[YOUR GOAL]: Copy the data precisely, character for character, and leave out every picture.

[SUPPLIED MATERIAL]:
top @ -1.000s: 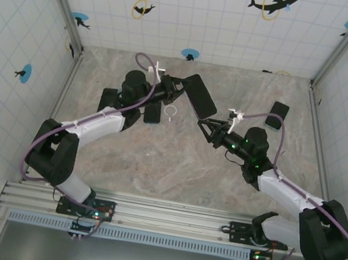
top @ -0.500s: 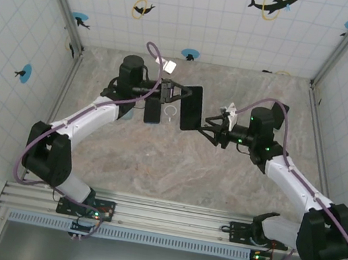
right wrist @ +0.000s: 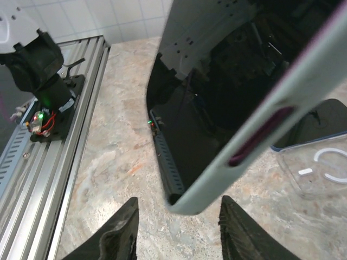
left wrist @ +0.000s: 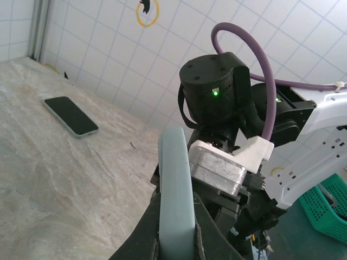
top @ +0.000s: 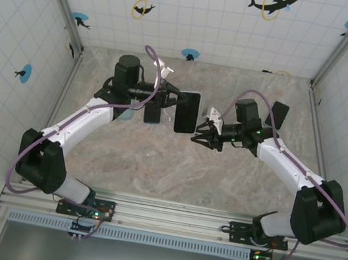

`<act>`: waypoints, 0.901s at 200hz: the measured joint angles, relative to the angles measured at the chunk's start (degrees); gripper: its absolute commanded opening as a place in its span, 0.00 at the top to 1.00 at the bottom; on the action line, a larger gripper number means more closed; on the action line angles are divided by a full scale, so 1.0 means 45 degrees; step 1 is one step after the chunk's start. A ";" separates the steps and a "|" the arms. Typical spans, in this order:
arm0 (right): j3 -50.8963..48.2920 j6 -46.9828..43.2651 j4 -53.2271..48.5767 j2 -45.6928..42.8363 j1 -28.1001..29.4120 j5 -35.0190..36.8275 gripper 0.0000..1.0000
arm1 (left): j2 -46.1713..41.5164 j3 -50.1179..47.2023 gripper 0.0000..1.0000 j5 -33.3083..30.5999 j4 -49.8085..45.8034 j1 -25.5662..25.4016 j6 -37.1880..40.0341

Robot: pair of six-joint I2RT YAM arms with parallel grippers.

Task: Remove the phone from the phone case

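Note:
The phone [top: 187, 112], dark-screened and inside its pale grey-blue phone case [left wrist: 175, 184], hangs above the table's middle. My left gripper [top: 175, 98] is shut on the case's edge, and both fingers [left wrist: 142, 234] press its sides. In the right wrist view the cased phone [right wrist: 217, 92] fills the upper part, and a purple side button [right wrist: 260, 132] shows on the case rim. My right gripper [right wrist: 181, 233] is open just below the case's lower corner, one finger on each side, neither touching it. In the top view that gripper [top: 196, 138] sits right of and below the phone.
A dark phone with a blue rim [top: 153, 112] and a clear case with a ring [right wrist: 317, 168] lie under the held phone. Another phone [top: 277, 114] lies at the back right. Tiled walls surround the table. The aluminium base rail [right wrist: 38, 157] runs along the near edge.
The left arm has swung the cased phone upright and slightly left. The right arm has reached left and brought its open jaws under the case's lower corner.

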 measured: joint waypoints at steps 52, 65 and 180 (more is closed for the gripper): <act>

[ANSWER FOR THE TASK]:
top @ -1.000s: 
top @ -0.500s: 
right wrist @ +0.000s: 
left wrist @ +0.000s: 
top @ +0.000s: 

`<act>`: waypoints, 0.901s at 200hz: the measured joint angles, relative to the angles measured at the chunk's start (degrees); gripper: its absolute commanded opening as a place in its span, 0.00 at the top to 1.00 at the bottom; on the action line, a larger gripper number means more closed; on the action line angles are divided by a full scale, so 1.0 means 45 degrees; step 1 is one step after the chunk's start. A ";" separates the steps and a "|" the arms. Typical spans, in this order:
arm0 (right): j3 -50.8963..48.2920 j6 -46.9828..43.2651 j4 -53.2271..48.5767 j2 -45.6928..42.8363 j1 -28.1001..29.4120 j5 -35.0190..36.8275 gripper 0.0000..1.0000
arm1 (left): j2 -46.1713..41.5164 j3 -50.1179..47.2023 gripper 0.0000..1.0000 j5 -33.3083..30.5999 j4 -49.8085..45.8034 j1 -25.5662..25.4016 j6 -37.1880..40.0341

Robot: pair of six-joint I2RT YAM arms with parallel grippers.

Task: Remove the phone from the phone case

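Note:
The phone [top: 187, 112], dark-screened and inside its pale grey-blue phone case [left wrist: 175, 184], hangs above the table's middle. My left gripper [top: 175, 98] is shut on the case's edge, and both fingers [left wrist: 142, 234] press its sides. In the right wrist view the cased phone [right wrist: 217, 92] fills the upper part, and a purple side button [right wrist: 260, 132] shows on the case rim. My right gripper [right wrist: 181, 233] is open just below the case's lower corner, one finger on each side, neither touching it. In the top view that gripper [top: 196, 138] sits right of and below the phone.
A dark phone with a blue rim [top: 153, 112] and a clear case with a ring [right wrist: 317, 168] lie under the held phone. Another phone [top: 277, 114] lies at the back right. Tiled walls surround the table. The aluminium base rail [right wrist: 38, 157] runs along the near edge.
The left arm has swung the cased phone upright and slightly left. The right arm has reached left and brought its open jaws under the case's lower corner.
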
 measured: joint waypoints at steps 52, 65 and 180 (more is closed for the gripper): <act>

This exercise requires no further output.